Every record is to be restated exactly, with nothing left out.

• • • • • • •

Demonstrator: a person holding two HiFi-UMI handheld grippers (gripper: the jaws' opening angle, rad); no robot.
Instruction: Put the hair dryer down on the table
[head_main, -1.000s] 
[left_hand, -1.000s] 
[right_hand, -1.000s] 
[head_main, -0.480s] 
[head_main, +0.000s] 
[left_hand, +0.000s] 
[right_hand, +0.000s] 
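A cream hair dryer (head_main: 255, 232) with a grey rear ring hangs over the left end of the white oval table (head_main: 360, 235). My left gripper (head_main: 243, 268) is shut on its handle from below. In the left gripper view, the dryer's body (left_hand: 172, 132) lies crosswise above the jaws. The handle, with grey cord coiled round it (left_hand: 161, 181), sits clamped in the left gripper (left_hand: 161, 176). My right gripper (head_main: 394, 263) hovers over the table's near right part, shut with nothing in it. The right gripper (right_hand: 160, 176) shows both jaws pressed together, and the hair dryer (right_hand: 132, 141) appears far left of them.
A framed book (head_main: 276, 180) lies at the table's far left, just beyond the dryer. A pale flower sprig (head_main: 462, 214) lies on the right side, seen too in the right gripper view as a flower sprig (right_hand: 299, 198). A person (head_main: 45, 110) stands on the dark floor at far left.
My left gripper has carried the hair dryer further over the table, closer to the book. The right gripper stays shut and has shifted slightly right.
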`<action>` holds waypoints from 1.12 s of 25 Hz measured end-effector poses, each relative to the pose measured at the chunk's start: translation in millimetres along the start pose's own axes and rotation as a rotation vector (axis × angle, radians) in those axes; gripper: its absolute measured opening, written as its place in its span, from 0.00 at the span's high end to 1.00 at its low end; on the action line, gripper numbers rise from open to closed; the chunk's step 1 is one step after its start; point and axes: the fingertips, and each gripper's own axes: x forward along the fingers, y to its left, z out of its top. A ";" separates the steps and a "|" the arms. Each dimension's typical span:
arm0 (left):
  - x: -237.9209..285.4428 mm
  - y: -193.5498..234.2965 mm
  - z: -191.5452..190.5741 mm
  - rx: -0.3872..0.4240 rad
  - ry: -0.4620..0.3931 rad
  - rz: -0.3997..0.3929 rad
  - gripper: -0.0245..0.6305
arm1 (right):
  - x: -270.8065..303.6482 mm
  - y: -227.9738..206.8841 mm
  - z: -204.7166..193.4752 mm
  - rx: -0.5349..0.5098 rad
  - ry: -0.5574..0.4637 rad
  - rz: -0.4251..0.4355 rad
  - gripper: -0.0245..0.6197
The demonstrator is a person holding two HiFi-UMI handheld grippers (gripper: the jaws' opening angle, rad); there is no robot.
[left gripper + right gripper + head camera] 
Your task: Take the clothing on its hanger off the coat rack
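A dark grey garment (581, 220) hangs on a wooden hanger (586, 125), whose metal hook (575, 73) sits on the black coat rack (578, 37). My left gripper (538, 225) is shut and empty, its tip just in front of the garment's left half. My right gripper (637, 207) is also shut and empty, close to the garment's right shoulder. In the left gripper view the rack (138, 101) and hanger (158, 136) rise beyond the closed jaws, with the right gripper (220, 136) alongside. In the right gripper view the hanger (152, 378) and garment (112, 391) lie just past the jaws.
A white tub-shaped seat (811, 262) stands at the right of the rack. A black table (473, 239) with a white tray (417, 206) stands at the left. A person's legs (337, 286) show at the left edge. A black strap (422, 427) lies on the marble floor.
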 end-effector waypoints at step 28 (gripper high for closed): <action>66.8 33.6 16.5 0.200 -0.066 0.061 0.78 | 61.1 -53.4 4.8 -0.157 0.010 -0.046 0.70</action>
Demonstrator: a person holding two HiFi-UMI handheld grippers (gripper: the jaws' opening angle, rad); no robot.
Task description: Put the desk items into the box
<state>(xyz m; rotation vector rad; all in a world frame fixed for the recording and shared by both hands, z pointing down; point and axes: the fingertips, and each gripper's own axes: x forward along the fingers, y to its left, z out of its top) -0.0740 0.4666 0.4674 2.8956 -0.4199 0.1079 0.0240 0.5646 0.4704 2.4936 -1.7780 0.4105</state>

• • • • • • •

▶ [RESPONSE BOX]
Demonstrator: a person holding two HiFi-UMI handheld grippers (gripper: the jaws' opening angle, rad); no robot.
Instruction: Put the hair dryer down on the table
[head_main, -1.000s] 
[left_hand, -1.000s] 
[right_hand, -1.000s] 
[head_main, -0.480s] 
[head_main, +0.000s] 
[left_hand, +0.000s] 
[right_hand, +0.000s] 
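A cream hair dryer (head_main: 255, 232) with a grey rear ring hangs over the left end of the white oval table (head_main: 360, 235). My left gripper (head_main: 243, 268) is shut on its handle from below. In the left gripper view, the dryer's body (left_hand: 172, 132) lies crosswise above the jaws. The handle, with grey cord coiled round it (left_hand: 161, 181), sits clamped in the left gripper (left_hand: 161, 176). My right gripper (head_main: 394, 263) hovers over the table's near right part, shut with nothing in it. The right gripper (right_hand: 160, 176) shows both jaws pressed together, and the hair dryer (right_hand: 132, 141) appears far left of them.
A framed book (head_main: 276, 180) lies at the table's far left, just beyond the dryer. A pale flower sprig (head_main: 462, 214) lies on the right side, seen too in the right gripper view as a flower sprig (right_hand: 299, 198). A person (head_main: 45, 110) stands on the dark floor at far left.
My left gripper has carried the hair dryer further over the table, closer to the book. The right gripper stays shut and has shifted slightly right.
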`<action>` holds waypoints from 1.12 s of 25 Hz measured end-effector poses, each relative to the pose measured at the chunk's start: translation in millimetres along the start pose's own axes and rotation as a rotation vector (axis × angle, radians) in those axes; gripper: its absolute measured opening, written as its place in its span, from 0.00 at the span's high end to 1.00 at its low end; on the action line, gripper numbers rise from open to closed; the chunk's step 1 is one step after its start; point and axes: the fingertips, and each gripper's own axes: x forward along the fingers, y to its left, z out of its top. A ";" separates the steps and a "|" the arms. Each dimension's typical span:
arm0 (left):
  - x: -237.9209..285.4428 mm
  - y: -193.5498..234.2965 mm
  - z: -191.5452..190.5741 mm
  - rx: -0.3872..0.4240 rad
  - ry: -0.4620..0.3931 rad
  - rz: -0.3997..0.3929 rad
  - gripper: -0.0245..0.6305
arm1 (right):
  - x: -270.8065..303.6482 mm
  - y: -227.9738..206.8841 mm
  - z: -204.7166..193.4752 mm
  - rx: -0.5349..0.5098 rad
  - ry: -0.5574..0.4637 rad
  - rz: -0.4251..0.4355 rad
  - gripper: -0.0245..0.6197
The demonstrator is a person holding two HiFi-UMI handheld grippers (gripper: the jaws' opening angle, rad); there is no robot.
[left gripper + right gripper + head camera] 
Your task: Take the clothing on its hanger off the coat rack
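A dark grey garment (581, 220) hangs on a wooden hanger (586, 125), whose metal hook (575, 73) sits on the black coat rack (578, 37). My left gripper (538, 225) is shut and empty, its tip just in front of the garment's left half. My right gripper (637, 207) is also shut and empty, close to the garment's right shoulder. In the left gripper view the rack (138, 101) and hanger (158, 136) rise beyond the closed jaws, with the right gripper (220, 136) alongside. In the right gripper view the hanger (152, 378) and garment (112, 391) lie just past the jaws.
A white tub-shaped seat (811, 262) stands at the right of the rack. A black table (473, 239) with a white tray (417, 206) stands at the left. A person's legs (337, 286) show at the left edge. A black strap (422, 427) lies on the marble floor.
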 end-effector waypoints at step 28 (gripper high for closed): <action>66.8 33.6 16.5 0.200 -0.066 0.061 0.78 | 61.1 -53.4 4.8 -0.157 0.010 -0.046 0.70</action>
Demonstrator: a person holding two HiFi-UMI handheld grippers (gripper: the jaws' opening angle, rad); no robot.
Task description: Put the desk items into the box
<state>(xyz m; rotation vector rad; all in a world frame fixed for the recording and shared by both hands, z pointing down; point and axes: the fingertips, and each gripper's own axes: x forward along the fingers, y to its left, z out of its top) -0.0740 0.4666 0.4674 2.8956 -0.4199 0.1079 0.0240 0.5646 0.4704 2.4936 -1.7780 0.4105</state>

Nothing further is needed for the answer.